| Exercise directions |
Every entry below should be written out exactly, and no image should appear.

| Stored data |
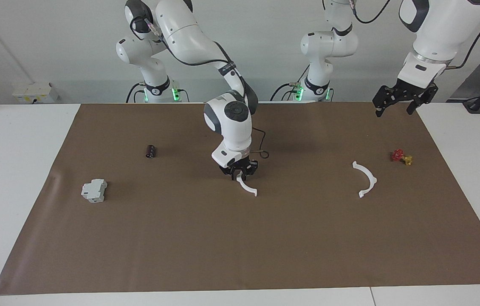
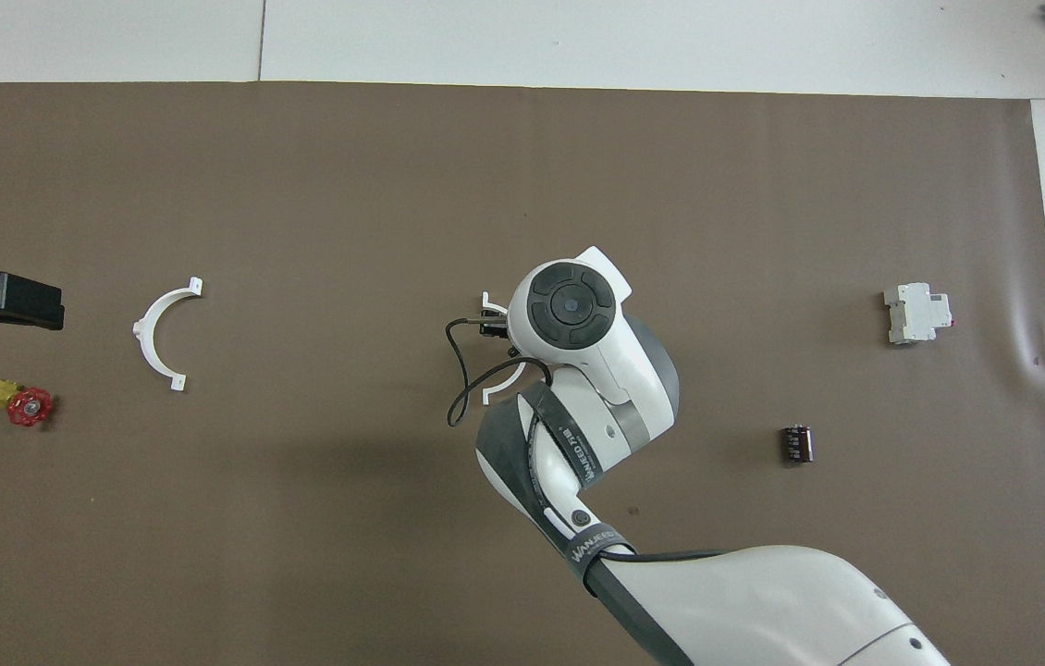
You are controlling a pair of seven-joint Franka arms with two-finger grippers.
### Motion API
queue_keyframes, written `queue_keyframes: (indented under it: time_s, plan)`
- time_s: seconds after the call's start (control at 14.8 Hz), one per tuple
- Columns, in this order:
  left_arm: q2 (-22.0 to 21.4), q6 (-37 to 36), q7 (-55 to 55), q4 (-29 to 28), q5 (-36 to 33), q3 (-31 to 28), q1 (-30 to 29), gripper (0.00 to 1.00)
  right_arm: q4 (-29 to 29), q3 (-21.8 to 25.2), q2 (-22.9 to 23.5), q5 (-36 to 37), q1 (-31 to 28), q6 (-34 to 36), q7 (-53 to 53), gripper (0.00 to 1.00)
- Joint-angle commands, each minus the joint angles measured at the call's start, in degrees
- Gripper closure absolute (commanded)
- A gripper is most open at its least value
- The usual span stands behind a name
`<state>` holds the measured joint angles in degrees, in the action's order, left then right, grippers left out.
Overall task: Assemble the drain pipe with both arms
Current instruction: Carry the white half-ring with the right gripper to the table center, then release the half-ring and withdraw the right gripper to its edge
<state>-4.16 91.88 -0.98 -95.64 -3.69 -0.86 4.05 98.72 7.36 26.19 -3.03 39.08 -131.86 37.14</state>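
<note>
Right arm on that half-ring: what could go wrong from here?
1. The right tool sits low over one end of the middle half-ring; an end grip could let the arc swing or slip.
2. The second half-ring lies apart, toward the left arm's end; the left tool waits high above the mat edge, with the red-and-yellow valve close by to knock.

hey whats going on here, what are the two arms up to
The right end effector is down at the middle of the brown mat, at one white half-ring of the drain pipe. Whether it grips it cannot be told. The other half-ring lies untouched toward the left arm's end, beside a small red and yellow valve. The left end effector waits raised over that end. The two halves are not yet joined.
</note>
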Motion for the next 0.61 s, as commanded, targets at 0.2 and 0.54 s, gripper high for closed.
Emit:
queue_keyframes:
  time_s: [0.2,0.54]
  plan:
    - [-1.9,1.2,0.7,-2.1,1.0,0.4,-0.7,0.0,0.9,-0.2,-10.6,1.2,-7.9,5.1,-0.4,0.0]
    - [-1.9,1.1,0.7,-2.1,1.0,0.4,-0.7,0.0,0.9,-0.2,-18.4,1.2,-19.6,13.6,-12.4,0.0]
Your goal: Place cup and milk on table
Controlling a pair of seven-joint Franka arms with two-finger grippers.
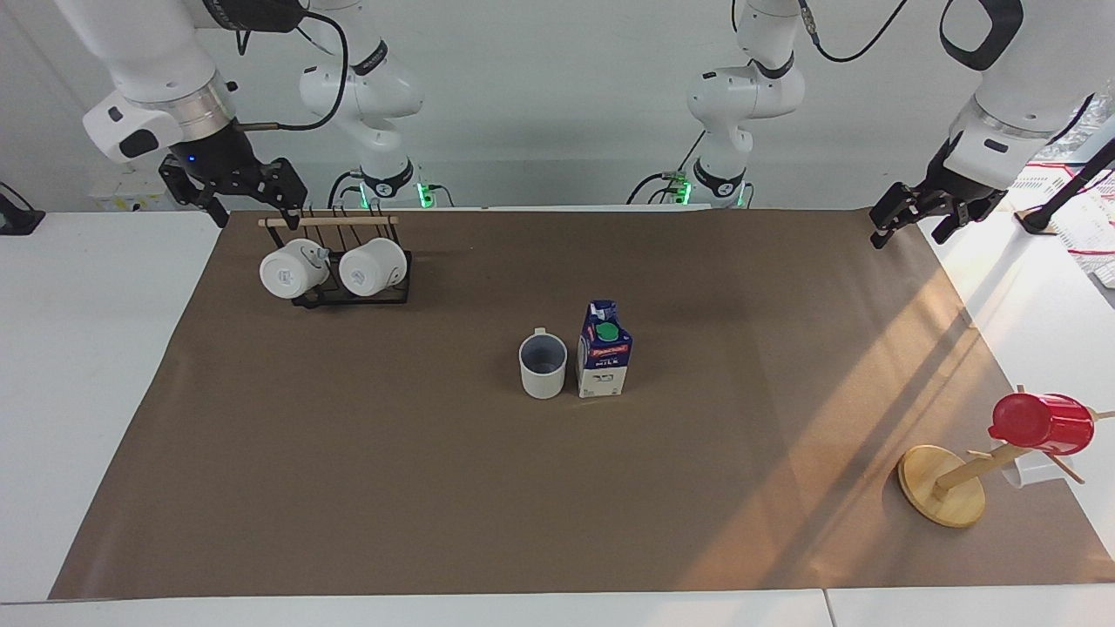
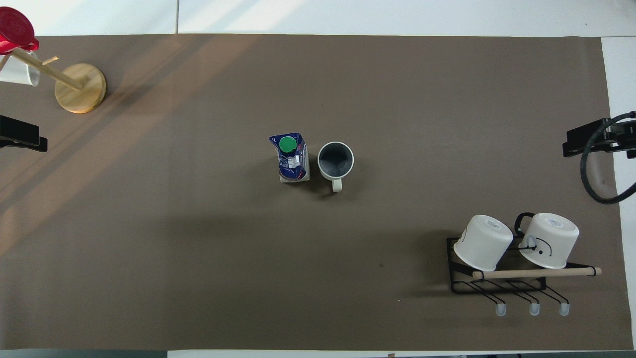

| Response |
You are controlling a pair of seven-joint Franka arms with two-finger grippers.
### Motion API
queue_keyframes, written `queue_keyframes: (indented under it: time_s, plan)`
- time_s: seconds after the call's start (control at 14.8 Hz), one per tuple
- Columns, in this order:
  left_arm: q2 (-22.0 to 21.4), q6 (-37 to 36), q7 (-55 to 55), q4 (-29 to 28), q5 (-36 to 33), q3 (-31 to 28), q1 (-30 to 29), gripper (0.00 to 1.00)
  right_arm: q4 (-29 to 29), q3 (-21.8 to 25.2), q2 (-22.9 to 23.5), q5 (-36 to 37), q1 (-31 to 28), q6 (-34 to 36), q7 (-53 to 53), gripper (0.00 to 1.00)
- Joint-angle commands, each minus the joint angles measured at the call's start, in degrees
- Gripper closure absolute (commanded)
- A gripper is most open at its least value
- The usual span stands behind a name
`<state>` holds the measured joint angles in degrees, in the action's order, left then right, grippers left out.
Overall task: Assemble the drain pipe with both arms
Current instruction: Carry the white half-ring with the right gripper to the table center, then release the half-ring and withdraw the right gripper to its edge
<state>-4.16 91.88 -0.98 -95.64 -3.69 -0.86 4.05 98.72 7.36 26.19 -3.03 39.08 -131.86 37.14</state>
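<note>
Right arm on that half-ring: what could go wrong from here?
1. The right tool sits low over one end of the middle half-ring; an end grip could let the arc swing or slip.
2. The second half-ring lies apart, toward the left arm's end; the left tool waits high above the mat edge, with the red-and-yellow valve close by to knock.

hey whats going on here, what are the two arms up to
The right end effector is down at the middle of the brown mat, at one white half-ring of the drain pipe. Whether it grips it cannot be told. The other half-ring lies untouched toward the left arm's end, beside a small red and yellow valve. The left end effector waits raised over that end. The two halves are not yet joined.
</note>
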Motion for the next 0.61 s, as commanded, targets at 0.2 and 0.54 s, gripper high for closed.
Emit:
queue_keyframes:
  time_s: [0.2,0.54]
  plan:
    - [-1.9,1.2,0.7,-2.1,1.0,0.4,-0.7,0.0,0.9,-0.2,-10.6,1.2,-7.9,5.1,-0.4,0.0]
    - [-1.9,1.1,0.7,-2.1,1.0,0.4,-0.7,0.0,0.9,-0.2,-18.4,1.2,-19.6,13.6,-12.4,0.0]
Your goal: Place cup and milk on table
Controlling a pair of seven-joint Franka arms with two-finger grippers.

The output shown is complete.